Historical Changes in Habitat and Hydrology
in the Lower Willamette: Implications for Restoring the River

Tuesday, October 16
Noon to 1 pm
Portland Building Auditorium
1120 SW Fifth
Documenting historical conditions is a critical step in restoring a river. While future habitats will never be restored fully to the quality of those from centuries past, knowing a river’s natural tendencies—and understanding the types and scale of lost habitat functions—is vital to saving or re-growing smaller, more managed habitats that still deliver valuable ecological function.
Restoring a river running through an urban area like Portland is not an attempt to create the best habitat in the Columbia Basin—but Portland’s habitats need to improve until they provide a gateway, not a barrier; and a passageway, not a bottleneck. Our area cannot be the basin's most degraded habitat at one of its must critical landscape junctures.

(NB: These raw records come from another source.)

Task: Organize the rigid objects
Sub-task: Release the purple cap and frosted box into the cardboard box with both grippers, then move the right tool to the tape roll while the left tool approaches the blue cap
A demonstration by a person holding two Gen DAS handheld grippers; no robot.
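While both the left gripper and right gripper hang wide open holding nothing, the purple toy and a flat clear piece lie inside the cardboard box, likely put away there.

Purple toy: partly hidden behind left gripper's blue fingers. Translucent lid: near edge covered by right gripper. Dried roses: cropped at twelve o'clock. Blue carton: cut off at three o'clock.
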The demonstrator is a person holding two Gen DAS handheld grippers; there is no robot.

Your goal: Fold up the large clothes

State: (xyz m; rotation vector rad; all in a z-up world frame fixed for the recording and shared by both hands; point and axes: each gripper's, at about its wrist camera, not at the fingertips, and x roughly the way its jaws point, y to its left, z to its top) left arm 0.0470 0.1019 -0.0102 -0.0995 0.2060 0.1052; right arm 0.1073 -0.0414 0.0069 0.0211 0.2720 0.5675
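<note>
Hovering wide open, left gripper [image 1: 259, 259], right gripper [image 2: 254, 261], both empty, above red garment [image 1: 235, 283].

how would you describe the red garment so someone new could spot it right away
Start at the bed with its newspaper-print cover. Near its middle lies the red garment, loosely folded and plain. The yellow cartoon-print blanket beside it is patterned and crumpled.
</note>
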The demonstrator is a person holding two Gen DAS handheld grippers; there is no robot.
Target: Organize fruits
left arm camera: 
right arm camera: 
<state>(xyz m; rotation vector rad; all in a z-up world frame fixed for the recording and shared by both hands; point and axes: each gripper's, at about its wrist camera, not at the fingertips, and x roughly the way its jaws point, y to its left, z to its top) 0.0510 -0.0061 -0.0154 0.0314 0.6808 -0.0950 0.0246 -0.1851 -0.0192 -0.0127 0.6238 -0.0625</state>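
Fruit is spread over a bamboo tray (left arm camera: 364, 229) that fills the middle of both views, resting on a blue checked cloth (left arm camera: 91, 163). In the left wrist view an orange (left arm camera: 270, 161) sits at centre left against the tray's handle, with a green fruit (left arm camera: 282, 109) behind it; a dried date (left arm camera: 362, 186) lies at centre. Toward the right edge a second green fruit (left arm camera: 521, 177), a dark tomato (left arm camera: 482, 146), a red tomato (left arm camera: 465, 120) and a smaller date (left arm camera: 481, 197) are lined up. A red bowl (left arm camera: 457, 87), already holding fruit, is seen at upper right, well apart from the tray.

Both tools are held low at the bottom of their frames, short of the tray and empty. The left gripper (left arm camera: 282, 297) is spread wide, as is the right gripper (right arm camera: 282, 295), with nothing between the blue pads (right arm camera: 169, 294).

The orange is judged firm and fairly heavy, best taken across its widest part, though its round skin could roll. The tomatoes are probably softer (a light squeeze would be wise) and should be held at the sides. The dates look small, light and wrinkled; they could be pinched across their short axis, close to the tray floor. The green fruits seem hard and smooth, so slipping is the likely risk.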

Reducing the severity of limiting factors and improving local habitats and the landscape linkages they provide to regional fish and wildlife will be Portland's greatest contribution to regional recovery efforts.
Join Chris Prescott from Portland’s Bureau of Environmental Services as he describes how our understanding of key changes in the Lower Willamette’s habitat and hydrology is informing restoration in this ecologically unique and economically vital stretch of the river.